The rivalry between the two competing research groups leads them to propose a contest, the first ever Hofstadter Prize for Machine-Written Narrative, to determine whose storytelling program is the best. Mr Sundman, as a neutral party and a technical writer by trade, is asked to edit the final collection of works, and arrange for a small private publication of the winners.
There are only two finalists, so it is decided that both will be published. Mr. Sundman collects and edits the two stories, but thinks that they deserve more than a small private printing. He has in his possession, after all, the first known evidence that a computer can tell a story; something which it was previously thought only a human could do.
And here the trouble starts. He loses one manuscript, that of "The Bonehead Computer Museum," which later turns up as a book published by someone else, who he claims has stolen his identity, and which is pretty clearly John F.X. Sundman's first book Acts of the Apostles. John Compton Sundman (editor of CCD and our present narrator) bemoans the minor but uniformly harmful changes made to "Bonehead" to turn it into Acts, and also the blatant and shameless theft of his identity by the supposed author, who he claims is actually a retired police officer.
What remains of the collection, then, is the "Notes on the Source Code" written by members of the Hofstadter Prize committee, and the second of the two winners, a shorter novella called "Bees, or The Floating Point Error". John C. Sundman has decided to publish these alone, and let "Bonehead" (or Acts) fall by the wayside, as it is by now hopelessly tangled up in a legal mire.
You can read both the Foreword and the Notes on the Source Code online for yourself, so I won't belabor the point.
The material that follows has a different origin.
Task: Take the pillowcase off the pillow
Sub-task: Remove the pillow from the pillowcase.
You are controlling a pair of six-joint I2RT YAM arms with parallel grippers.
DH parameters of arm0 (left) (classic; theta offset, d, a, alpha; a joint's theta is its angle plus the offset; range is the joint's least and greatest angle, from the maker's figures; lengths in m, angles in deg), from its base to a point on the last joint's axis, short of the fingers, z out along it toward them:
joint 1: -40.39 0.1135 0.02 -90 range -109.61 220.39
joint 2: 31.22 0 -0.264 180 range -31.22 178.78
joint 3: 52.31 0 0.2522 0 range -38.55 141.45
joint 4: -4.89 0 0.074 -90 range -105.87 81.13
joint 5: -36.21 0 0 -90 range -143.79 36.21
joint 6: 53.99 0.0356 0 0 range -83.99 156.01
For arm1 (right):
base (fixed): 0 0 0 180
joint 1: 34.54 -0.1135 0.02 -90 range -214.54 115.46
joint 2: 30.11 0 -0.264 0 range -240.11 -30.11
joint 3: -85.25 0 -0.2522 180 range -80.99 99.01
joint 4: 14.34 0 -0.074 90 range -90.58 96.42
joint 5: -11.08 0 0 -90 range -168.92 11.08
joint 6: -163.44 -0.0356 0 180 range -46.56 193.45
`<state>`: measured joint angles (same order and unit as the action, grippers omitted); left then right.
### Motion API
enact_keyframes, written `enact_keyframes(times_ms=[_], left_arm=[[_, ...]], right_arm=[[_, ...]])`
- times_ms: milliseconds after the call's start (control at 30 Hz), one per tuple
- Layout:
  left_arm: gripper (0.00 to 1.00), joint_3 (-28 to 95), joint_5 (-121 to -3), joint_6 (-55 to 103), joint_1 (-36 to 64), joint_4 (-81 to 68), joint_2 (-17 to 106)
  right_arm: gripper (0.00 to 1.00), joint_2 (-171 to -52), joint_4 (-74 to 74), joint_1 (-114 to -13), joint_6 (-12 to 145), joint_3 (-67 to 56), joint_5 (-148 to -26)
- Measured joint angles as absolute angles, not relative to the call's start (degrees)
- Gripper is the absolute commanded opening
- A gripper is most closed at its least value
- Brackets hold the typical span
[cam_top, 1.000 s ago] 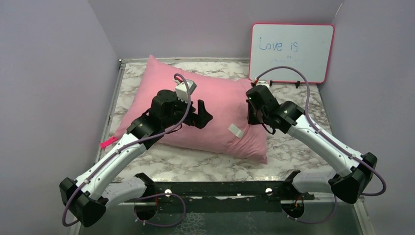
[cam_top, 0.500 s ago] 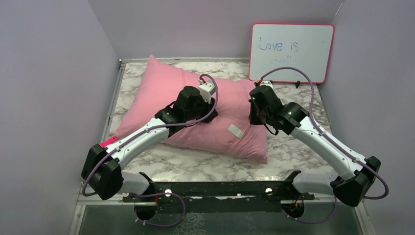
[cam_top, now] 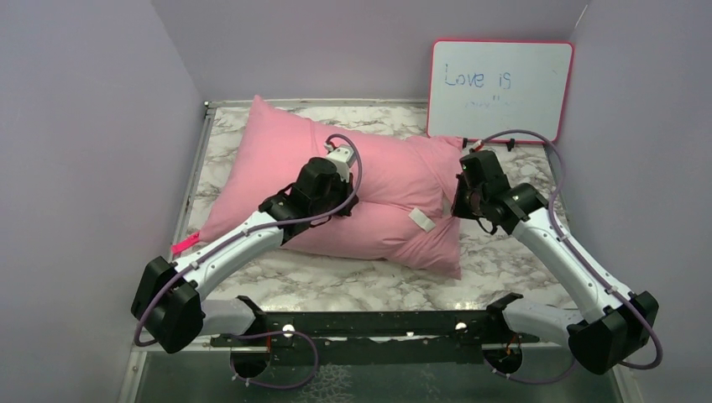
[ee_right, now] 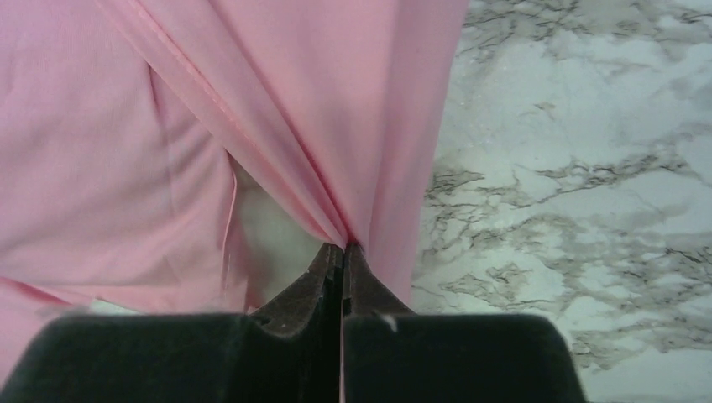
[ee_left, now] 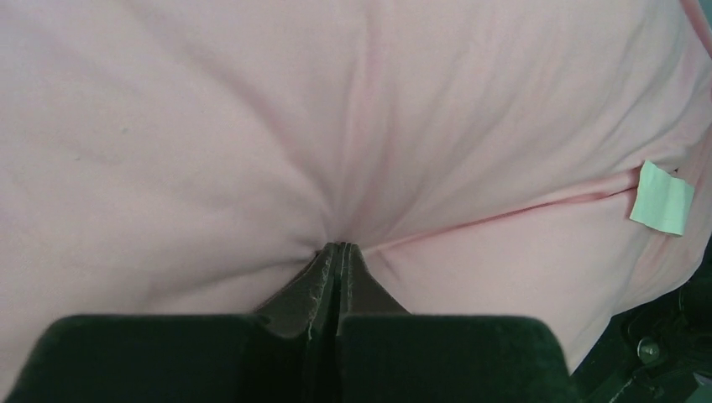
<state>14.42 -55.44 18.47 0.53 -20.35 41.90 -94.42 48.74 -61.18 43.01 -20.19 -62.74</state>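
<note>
Left end effector [ee_left: 337,252] pinching pillowcase [ee_left: 252,126] middle, right end effector [ee_right: 342,250] clamped on its edge

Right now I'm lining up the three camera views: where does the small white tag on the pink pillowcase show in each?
Top external: the white tag lies on the pillowcase, right of its middle, toward the near edge.
Left wrist: the white tag sits at the right edge, right of the left gripper.
Right wrist: not in it.
Shared landmark: the pillowcase, in all three.
</note>
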Motion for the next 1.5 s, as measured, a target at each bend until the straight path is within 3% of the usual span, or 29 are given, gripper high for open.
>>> enact_keyframes(times_ms=[33,133,200,300,533,733,767,900,933,1200,1500], left_arm=[[0.0,14.25,-55.44,18.26,0.7,-20.53,41.46],[0.34,14.53,-55.94,18.01,1.21,-21.69,40.39],[0.44,16.28,-57.51,17.53,1.34,-23.37,40.35],[0.53,21.59,-57.29,17.77,-1.37,-26.54,40.85],[0.62,40.21,-55.79,20.92,-13.04,-27.06,51.19],[0.54,44.15,-53.82,21.8,-14.88,-27.76,65.0],[0.49,44.1,-52.68,21.82,-14.88,-28.33,66.88],[0.05,41.65,-46.96,21.64,-14.88,-27.7,68.48],[0.0,40.69,-45.14,21.34,-15.01,-27.3,67.8],[0.0,28.96,-41.91,18.47,-13.83,-22.32,60.54],[0.0,19.73,-46.23,16.48,-4.1,-21.18,50.07]], right_arm=[[0.03,-94.34,48.3,-60.74,43.58,-20.43,-64.47],[0.03,-94.8,46.33,-59.93,44.47,-22.09,-69.62],[0.03,-95.04,44.28,-59.56,44.36,-24.12,-72.42],[0.03,-94.99,41.02,-59.3,43.45,-27.08,-75.2],[0.03,-93.38,36.78,-57.61,42.94,-30.16,-79.28],[0.03,-91.85,34.71,-56.21,43.12,-32.02,-82.34],[0.02,-91.58,34.68,-56.02,43.14,-32.21,-82.52],[0.02,-91.1,35.08,-55.58,43.38,-32.63,-82.69],[0.02,-90.91,35.19,-55.58,43.49,-32.63,-82.61],[0.03,-90.45,38.68,-55.89,45.02,-31.16,-79.77],[0.03,-90.73,39.97,-56.72,45.0,-25.72,-81.4]])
But by the time "Bees" begins, the book has already gone to some lengths to cast the reader adrift and chop off all of your normal assumptions at the knees. Books are written by humans, right? Well, maybe this is all the product of John F.X. Sundman's imagination, and he's just messing with us. Or maybe it isn't. Books have a beginning, a middle, and an end, right? Well this one has at least three beginnings, middles scattered liberally throughout, and all of the ends are provisional at best. I was also left with a distinct feeling that some of the ends were actually beginnings in disguise (and vice versa).
But what on Earth is the point of all this tomfoolery? The reason all of it works here is because it all serves a purpose. Acts was a straightforward thriller, albeit one that turned the normal hero/villain conventions of the genre upside down, by making technology itself the villain. CCD has largely the same point to make, but makes it from the opposite direction. The levels of confusion build up and multiply until you don't know what to believe. The effect is strengthened by the inclusion of several stories that have such clarity of detail and force of reality that you suspect they are the literal truth -- that they actually happened -- even though they are told in the service of a tale that cannot be true.
Rather than tell you the story of technology run amok, as Acts does, CCD runs amok itself, and takes you along for the ride. It is a piece of writing that in lesser hands would almost certainly have crashed and burned in the most abject depths of pointless self-indulgence. But Sundman somehow walks the razor's edge perfectly and pulls it off. By the end, I wanted to clap at the sheer breathtaking feat of narrative I had just experienced.
Cheap Complex Devices is a very complex device, and would take a lot more words than this to really unwrap and analyze. I suspect that the end result of such an effort would be similar the results of Ray Kurzweil's "onion peeling" metaphor for the search for the location of human consciousness. Each layer you peel off, you still have a whole onion, albeit a slightly smaller one. And at the end, you have a lot of onion peels, and no onion at all.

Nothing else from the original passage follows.